**WORK REQUIRED:** In the listing below, the lines starting with the line with "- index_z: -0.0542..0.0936" and going on through the line with "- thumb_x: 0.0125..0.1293" are to be reproduced exactly, and only those.
***
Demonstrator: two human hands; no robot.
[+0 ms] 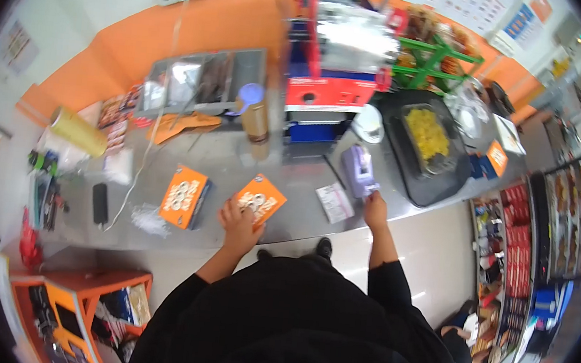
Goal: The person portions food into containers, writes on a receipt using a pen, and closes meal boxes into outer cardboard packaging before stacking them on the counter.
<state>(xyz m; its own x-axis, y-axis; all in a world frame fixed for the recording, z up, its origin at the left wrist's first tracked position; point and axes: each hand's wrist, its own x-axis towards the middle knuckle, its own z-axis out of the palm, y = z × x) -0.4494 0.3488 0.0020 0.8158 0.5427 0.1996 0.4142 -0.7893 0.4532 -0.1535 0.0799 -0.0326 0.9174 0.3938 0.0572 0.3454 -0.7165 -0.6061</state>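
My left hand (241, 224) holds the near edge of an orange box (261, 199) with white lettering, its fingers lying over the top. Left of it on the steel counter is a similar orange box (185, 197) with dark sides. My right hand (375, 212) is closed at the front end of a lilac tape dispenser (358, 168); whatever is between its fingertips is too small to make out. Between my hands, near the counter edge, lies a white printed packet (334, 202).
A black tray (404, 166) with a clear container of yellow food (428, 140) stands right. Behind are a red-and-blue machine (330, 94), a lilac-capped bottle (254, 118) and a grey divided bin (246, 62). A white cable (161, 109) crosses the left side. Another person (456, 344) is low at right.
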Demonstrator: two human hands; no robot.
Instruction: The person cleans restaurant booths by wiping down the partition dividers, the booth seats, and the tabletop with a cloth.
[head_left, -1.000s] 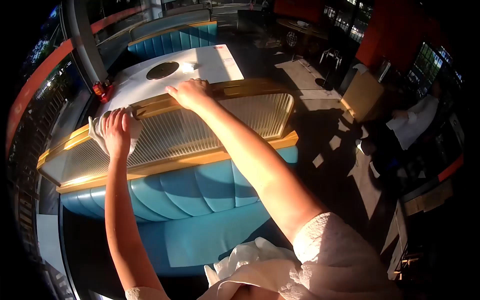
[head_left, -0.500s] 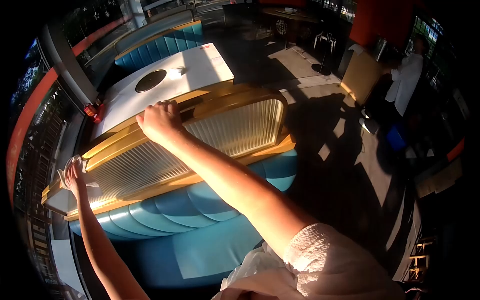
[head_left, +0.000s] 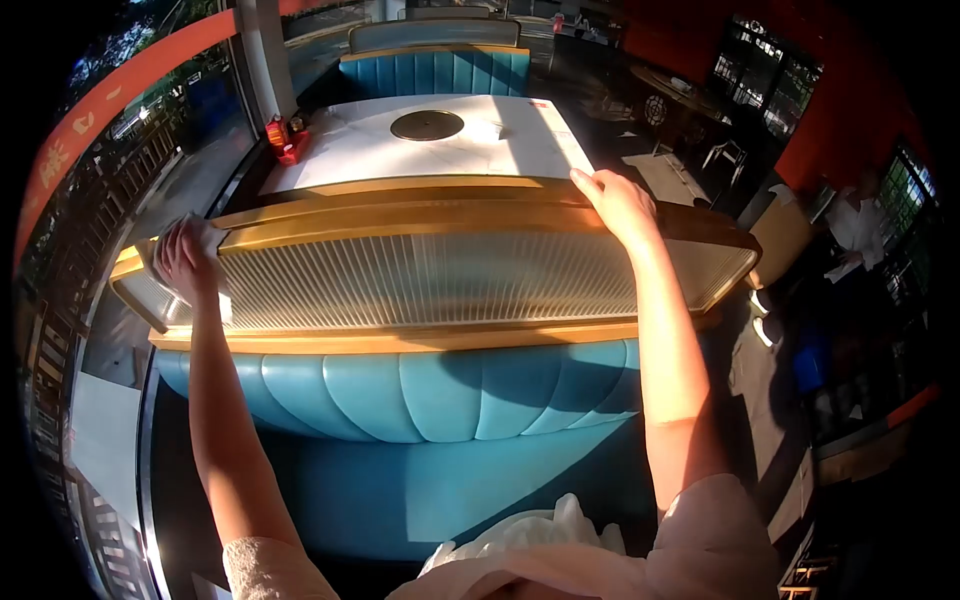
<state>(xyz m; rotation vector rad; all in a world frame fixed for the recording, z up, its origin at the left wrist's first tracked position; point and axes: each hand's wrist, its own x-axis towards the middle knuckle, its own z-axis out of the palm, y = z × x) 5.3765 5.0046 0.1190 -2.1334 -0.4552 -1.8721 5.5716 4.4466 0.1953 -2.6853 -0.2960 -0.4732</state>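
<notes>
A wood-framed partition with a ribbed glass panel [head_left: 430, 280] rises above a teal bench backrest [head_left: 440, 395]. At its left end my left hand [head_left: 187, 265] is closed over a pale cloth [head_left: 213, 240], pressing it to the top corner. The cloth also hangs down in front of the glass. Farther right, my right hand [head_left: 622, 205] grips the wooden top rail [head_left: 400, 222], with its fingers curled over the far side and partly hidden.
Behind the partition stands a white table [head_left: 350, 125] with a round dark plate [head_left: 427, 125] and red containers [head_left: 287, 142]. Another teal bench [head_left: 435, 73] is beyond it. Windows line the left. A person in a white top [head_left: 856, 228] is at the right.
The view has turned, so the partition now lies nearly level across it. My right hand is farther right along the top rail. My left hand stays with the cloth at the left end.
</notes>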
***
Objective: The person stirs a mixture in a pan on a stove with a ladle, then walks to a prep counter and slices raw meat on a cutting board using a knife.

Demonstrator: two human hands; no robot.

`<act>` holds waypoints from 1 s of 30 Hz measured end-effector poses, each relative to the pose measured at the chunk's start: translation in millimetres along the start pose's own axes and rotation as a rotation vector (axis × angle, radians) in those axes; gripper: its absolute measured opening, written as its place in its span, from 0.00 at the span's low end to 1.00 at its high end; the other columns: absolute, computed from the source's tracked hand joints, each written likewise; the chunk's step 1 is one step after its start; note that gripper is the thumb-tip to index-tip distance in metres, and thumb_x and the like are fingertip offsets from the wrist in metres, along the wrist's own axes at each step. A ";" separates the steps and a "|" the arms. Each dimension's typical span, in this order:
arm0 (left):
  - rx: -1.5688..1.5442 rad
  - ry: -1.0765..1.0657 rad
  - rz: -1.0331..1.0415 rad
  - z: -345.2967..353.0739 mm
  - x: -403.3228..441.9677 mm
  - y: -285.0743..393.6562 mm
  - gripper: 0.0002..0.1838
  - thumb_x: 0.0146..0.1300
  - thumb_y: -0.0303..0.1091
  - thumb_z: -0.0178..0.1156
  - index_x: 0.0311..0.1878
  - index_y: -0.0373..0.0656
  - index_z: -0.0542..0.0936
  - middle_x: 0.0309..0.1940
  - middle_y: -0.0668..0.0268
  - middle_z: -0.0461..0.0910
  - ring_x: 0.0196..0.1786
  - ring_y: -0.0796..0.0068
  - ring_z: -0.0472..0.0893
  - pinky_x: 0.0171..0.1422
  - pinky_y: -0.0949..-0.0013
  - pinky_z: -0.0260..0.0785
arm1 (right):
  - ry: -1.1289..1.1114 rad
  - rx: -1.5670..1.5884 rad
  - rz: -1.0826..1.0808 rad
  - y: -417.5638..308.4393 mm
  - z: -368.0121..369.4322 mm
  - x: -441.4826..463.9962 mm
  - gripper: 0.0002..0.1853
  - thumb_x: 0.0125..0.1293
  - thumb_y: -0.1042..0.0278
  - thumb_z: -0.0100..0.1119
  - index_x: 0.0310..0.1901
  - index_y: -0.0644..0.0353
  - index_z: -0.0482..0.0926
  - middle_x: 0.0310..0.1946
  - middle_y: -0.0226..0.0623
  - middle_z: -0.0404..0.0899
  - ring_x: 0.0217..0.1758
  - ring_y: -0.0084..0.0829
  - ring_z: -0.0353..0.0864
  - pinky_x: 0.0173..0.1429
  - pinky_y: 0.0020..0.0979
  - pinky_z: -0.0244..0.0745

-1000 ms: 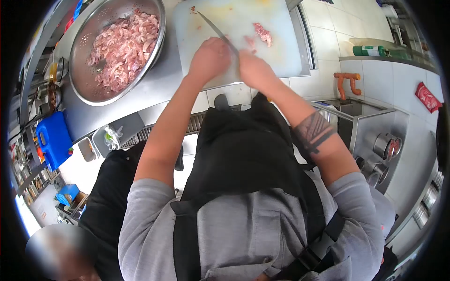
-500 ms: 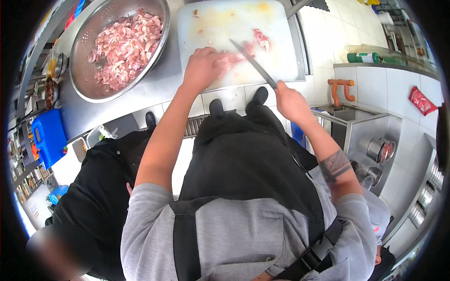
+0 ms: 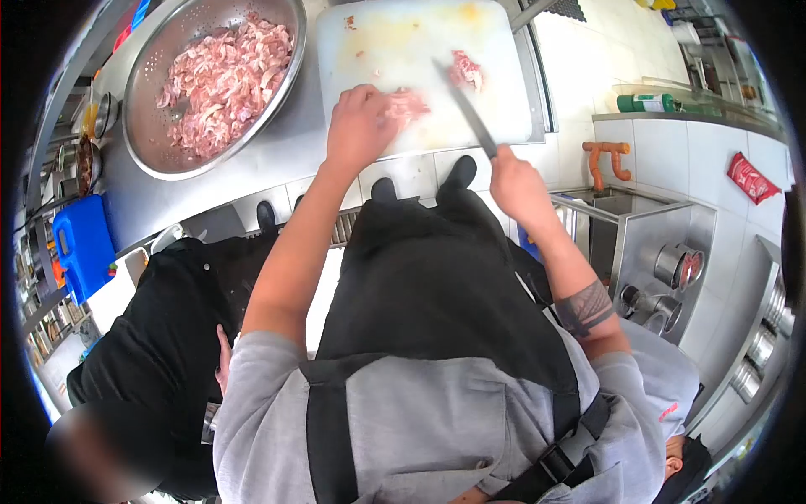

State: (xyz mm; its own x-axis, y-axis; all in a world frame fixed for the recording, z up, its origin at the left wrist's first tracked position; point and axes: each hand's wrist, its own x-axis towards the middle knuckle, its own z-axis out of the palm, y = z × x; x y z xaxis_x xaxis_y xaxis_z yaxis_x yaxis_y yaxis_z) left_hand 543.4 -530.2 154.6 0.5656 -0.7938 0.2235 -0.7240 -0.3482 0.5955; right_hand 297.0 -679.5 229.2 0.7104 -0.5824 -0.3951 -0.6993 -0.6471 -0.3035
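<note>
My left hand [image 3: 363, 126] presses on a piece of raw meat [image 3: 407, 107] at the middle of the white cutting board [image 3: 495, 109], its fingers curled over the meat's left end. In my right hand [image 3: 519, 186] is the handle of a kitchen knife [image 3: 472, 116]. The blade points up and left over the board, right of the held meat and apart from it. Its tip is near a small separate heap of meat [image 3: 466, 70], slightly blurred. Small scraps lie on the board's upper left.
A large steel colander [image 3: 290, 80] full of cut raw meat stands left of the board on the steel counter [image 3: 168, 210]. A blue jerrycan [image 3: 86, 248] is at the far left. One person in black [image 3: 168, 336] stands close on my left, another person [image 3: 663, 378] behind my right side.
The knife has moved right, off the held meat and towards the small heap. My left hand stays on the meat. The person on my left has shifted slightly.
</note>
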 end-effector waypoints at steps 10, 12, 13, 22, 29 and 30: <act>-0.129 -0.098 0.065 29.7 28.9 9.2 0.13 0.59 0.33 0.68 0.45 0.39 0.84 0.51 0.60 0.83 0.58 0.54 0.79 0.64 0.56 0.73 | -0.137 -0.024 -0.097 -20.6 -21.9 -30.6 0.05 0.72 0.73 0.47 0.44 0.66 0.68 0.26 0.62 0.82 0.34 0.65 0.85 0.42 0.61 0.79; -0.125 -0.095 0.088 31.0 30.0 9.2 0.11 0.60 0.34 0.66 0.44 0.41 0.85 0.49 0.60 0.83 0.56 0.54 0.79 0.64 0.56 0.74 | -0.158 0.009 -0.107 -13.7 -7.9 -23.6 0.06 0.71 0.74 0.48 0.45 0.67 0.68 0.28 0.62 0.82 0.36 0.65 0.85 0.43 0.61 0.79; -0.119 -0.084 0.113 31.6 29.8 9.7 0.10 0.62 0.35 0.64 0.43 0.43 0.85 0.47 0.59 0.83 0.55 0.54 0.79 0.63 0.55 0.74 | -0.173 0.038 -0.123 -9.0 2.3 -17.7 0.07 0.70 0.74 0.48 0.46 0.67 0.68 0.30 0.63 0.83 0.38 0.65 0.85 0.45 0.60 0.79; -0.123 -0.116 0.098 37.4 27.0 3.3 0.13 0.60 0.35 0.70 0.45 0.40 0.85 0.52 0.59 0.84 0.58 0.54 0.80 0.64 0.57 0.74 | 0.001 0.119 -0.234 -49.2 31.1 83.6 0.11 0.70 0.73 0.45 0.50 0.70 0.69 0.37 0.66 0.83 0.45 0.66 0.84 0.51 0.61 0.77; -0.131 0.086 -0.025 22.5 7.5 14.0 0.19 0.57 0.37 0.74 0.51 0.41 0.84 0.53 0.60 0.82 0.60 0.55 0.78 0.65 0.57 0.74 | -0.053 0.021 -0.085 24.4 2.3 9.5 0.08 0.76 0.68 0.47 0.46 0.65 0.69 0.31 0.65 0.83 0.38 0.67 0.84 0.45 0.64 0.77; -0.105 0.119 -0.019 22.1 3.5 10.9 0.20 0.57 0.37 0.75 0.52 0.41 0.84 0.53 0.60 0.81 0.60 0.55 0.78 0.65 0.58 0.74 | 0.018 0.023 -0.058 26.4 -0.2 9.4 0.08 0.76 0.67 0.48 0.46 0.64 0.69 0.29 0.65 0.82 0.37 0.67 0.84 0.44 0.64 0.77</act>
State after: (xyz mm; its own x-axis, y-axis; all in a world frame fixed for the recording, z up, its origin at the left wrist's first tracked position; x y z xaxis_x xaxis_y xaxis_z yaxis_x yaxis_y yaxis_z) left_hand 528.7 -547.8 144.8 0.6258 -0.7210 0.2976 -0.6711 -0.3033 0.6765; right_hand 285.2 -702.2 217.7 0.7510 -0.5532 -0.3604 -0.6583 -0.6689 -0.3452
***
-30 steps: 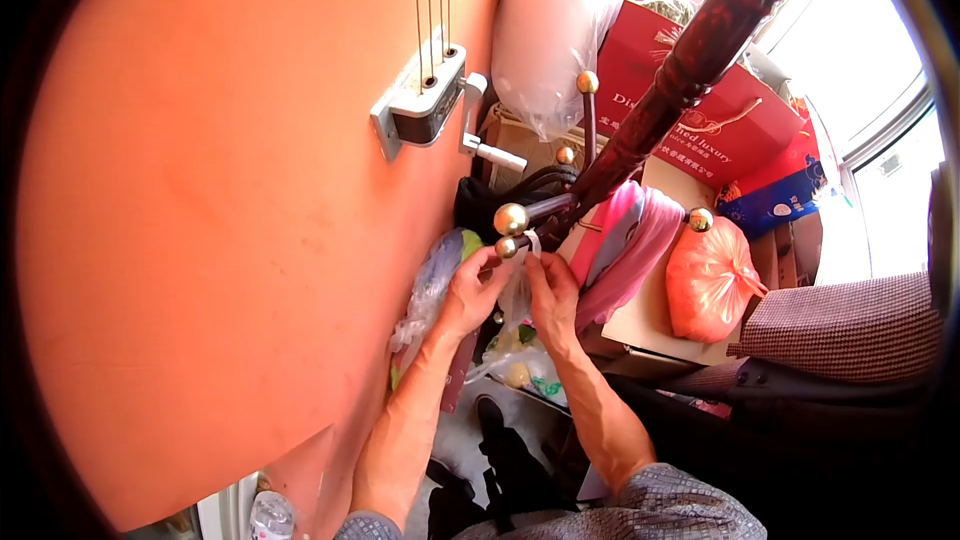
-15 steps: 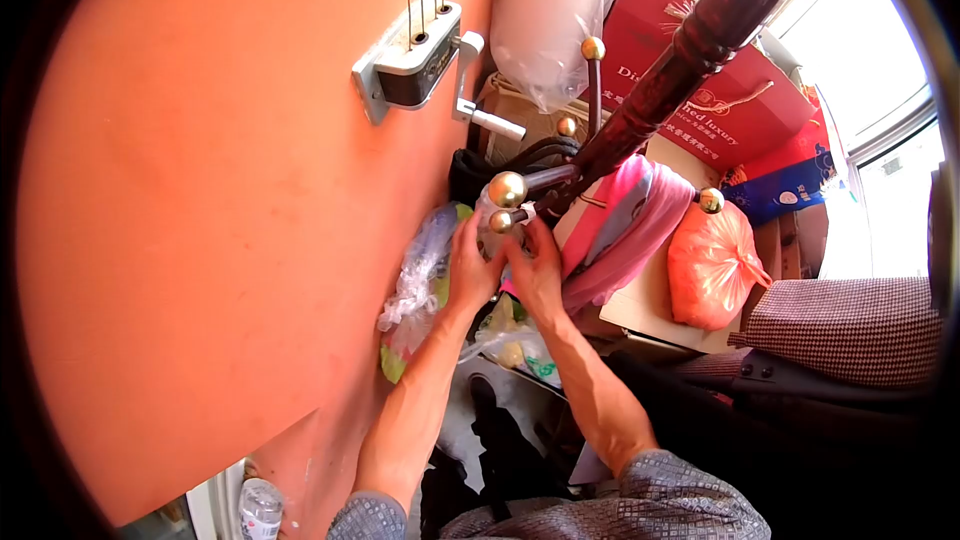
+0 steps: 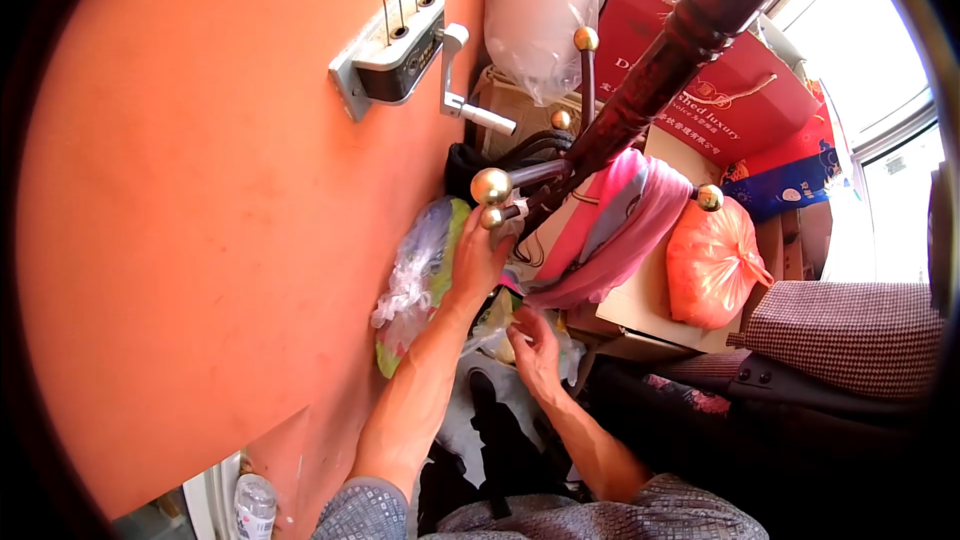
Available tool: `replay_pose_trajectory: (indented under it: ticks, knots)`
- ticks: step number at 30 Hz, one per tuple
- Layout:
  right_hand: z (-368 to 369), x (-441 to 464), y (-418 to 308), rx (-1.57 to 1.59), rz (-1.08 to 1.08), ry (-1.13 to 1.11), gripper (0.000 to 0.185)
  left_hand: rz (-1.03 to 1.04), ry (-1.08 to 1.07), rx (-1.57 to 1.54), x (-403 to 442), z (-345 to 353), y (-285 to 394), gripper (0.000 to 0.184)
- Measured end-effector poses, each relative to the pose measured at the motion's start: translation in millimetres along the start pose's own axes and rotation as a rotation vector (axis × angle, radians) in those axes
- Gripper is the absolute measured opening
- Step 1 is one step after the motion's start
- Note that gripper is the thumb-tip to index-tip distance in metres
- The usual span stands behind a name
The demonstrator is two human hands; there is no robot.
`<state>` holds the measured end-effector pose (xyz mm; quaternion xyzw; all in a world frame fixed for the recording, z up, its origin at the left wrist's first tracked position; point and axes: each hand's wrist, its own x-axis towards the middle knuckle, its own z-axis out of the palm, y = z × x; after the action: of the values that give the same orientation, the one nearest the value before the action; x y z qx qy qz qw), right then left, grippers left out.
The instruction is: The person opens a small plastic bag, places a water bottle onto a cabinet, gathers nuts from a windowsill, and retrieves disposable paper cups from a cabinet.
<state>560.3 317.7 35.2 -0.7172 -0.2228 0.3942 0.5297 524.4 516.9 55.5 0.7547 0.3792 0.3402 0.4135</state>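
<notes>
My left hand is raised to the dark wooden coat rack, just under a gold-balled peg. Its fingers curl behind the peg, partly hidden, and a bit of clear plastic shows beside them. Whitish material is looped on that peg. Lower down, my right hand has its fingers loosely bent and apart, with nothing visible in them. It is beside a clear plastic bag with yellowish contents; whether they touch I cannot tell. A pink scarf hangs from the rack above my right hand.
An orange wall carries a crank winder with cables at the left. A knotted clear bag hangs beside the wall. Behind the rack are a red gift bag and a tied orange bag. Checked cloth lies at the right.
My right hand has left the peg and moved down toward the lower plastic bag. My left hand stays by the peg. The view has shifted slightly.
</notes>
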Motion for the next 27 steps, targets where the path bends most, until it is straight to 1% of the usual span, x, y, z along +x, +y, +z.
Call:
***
**WRITTEN ANSWER:**
  - index_z: -0.0542..0.0936
  - middle_x: 0.0309..0.1940
  - middle_y: -0.0668..0.0268
  - middle_z: -0.0461..0.0910
  - ring_x: 0.0196..0.1786
  - ring_y: -0.0796..0.0068
  - ring_z: -0.0472..0.0893
  - pinky_x: 0.0171..0.1422
  - pinky_y: -0.0949..-0.0013
  - pinky_z: -0.0260..0.0785
arm1 (right):
  - ry: -1.1289..1.1114 rad
  - rx: -1.5670..1.5884 rad
  - rz: -1.0826..1.0808 rad
  - y: -417.5638..308.4393 mm
  - z: -368.0121..369.4322 mm
  - x: -441.4826..463.9962 mm
  - gripper: 0.0002..0.1853
  - thumb_x: 0.0125..0.1293

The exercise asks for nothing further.